**WHAT IS NEEDED**
Lines from the line with "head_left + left" to the line with "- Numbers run" in the entries below, and only those, must be output exactly, with both ends included.

**RECORD EXTRACTS**
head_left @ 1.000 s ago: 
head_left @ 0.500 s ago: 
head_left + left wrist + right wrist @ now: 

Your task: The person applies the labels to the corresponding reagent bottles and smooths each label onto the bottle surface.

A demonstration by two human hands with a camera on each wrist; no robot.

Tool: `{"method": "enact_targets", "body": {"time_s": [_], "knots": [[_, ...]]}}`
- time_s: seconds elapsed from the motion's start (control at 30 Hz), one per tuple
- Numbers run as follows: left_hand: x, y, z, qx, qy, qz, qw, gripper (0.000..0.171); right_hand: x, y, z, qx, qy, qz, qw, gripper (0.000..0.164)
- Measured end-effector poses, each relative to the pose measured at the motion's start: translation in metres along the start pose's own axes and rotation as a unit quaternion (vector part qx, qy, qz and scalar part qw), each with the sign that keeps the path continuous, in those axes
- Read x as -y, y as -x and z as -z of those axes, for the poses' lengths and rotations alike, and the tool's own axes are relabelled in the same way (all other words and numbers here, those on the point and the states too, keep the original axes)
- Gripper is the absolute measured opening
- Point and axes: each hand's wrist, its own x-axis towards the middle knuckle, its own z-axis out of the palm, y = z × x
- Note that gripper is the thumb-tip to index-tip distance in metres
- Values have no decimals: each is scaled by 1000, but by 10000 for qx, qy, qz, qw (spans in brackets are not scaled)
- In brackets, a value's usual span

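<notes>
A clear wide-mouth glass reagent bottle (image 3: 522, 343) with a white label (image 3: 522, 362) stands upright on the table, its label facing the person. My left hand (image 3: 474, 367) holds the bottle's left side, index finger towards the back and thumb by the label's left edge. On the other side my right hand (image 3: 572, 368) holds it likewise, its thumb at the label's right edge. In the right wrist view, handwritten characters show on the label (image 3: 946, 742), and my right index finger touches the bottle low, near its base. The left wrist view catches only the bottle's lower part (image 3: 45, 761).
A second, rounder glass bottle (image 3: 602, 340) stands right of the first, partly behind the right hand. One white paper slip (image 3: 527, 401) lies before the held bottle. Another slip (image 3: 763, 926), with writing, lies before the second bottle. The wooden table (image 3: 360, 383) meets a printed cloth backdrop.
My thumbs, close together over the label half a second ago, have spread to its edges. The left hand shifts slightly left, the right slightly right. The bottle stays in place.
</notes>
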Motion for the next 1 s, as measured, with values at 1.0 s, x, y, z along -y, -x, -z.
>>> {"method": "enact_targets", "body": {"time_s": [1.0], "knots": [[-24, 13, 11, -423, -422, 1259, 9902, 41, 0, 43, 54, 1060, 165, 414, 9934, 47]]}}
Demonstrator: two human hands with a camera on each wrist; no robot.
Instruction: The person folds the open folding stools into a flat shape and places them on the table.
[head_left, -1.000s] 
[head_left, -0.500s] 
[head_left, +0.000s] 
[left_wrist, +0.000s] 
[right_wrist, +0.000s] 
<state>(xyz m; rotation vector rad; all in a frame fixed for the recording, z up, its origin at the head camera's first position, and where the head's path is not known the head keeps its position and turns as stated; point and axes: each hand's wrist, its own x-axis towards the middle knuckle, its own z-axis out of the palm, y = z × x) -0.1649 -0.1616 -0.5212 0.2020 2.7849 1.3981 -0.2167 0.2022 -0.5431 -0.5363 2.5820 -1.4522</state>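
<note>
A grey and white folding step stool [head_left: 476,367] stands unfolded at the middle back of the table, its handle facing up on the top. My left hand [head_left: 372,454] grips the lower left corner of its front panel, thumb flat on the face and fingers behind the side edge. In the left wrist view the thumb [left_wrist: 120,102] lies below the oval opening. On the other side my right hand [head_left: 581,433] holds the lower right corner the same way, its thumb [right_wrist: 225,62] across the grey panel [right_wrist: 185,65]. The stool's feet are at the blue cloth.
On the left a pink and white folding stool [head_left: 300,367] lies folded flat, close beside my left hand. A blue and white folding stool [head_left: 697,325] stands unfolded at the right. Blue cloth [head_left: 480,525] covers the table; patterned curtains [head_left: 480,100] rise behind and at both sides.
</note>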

**OUTPUT FOR THIS TASK**
head_left + left wrist + right wrist @ now: 

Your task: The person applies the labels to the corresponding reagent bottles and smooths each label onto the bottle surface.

A demonstration by two human hands with a camera on each wrist; no robot.

Tool: `{"method": "enact_targets", "body": {"time_s": [_], "knots": [[_, ...]]}}`
- time_s: seconds elapsed from the motion's start (control at 30 Hz), one per tuple
- Numbers run as follows: left_hand: x, y, z, qx, qy, qz, qw, gripper (0.000..0.171); right_hand: x, y, z, qx, qy, qz, qw, gripper (0.000..0.164)

What this exercise required has been given in full.